The pressing need for water has transcended the urgent demand for bread, as White underscored. The situation has deteriorated to such an extent that the quest for potable water has become paramount.

Lynn Hastings, the U.N. Deputy Middle East Coordinator and the Humanitarian Coordinator for the Palestinian territories, noted the severity of the water crisis, with only a third of the water supply conduits from Israel remaining operational.

Hastings revealed that the populace is left with no choice but to rely on brackish or saline groundwater for consumption. This bleak scenario was part of the briefing which also featured comments from U.N. Humanitarian Chief Martin Griffiths, who mentioned ongoing intense negotiations involving Israeli, Egyptian, American, and United Nations authorities to facilitate the entry of fuel into Gaza.

Griffiths emphasized the critical nature of fuel for vital functions such as medical care, water, and electricity distribution, advocating for consistent and reliable supply channels into Gaza.
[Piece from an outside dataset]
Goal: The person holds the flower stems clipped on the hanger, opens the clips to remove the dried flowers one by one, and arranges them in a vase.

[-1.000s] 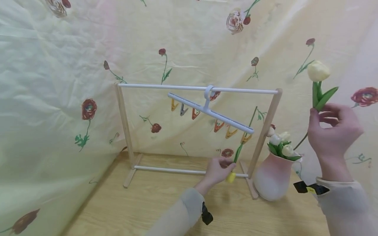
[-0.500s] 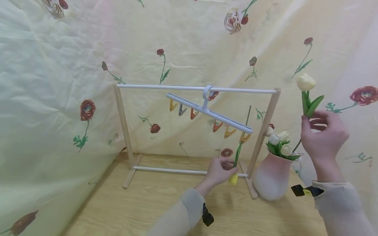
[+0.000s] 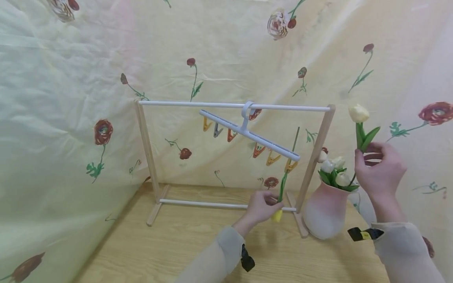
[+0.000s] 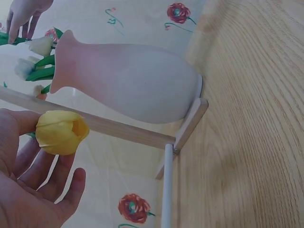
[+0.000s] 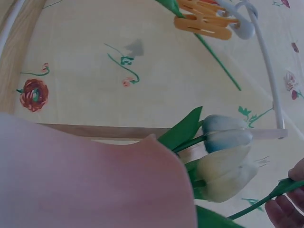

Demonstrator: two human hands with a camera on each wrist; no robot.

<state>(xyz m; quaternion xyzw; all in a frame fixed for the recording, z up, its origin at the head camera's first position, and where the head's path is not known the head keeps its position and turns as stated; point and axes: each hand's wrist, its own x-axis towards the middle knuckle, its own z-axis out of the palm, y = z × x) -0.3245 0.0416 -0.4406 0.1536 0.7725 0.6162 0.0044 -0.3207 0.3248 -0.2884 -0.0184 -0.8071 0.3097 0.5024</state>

Highlighting another dire consequence, Hastings mentioned the imminent shutdown of backup generators across essential institutions, including hospitals, water desalination plants, and food production facilities, due to the depletion of fuel reserves.

White further elaborated on the magnitude of the crisis, citing the untreated sewage being discharged into the sea. He expressed concerns that once fuel reserves were exhausted, sewage would inundate the streets.

Cooking gas, previously supplied by Egypt via the private sector before the conflict, is now in critical shortage. White made it clear that organizations like UNRWA are not equipped to replace the complex distribution systems managed by the private sector for such essential supplies.

The situation for displaced persons is particularly severe, with approximately 600,000 individuals seeking refuge in 149 UNRWA establishments, predominantly schools. White detailed the squalid conditions faced by these displaced populations, with inadequate resources to maintain hygiene standards, women and children sleeping within classroom confines, and men out in the open.

With over 50 UNRWA facilities damaged in the conflict, including direct hits on five, White admitted the inability of the U.N. to ensure the safety of those in its shelters. He expressed a grim outlook, with 38 reported deaths in these shelters and expectations of the toll rising amid ongoing combat operations in the north.

Griffiths lamented the loss of 72 UNRWA staff members since the onset of the conflict on October 7, denoting it as one of the heaviest losses of U.N. personnel in a conflict zone.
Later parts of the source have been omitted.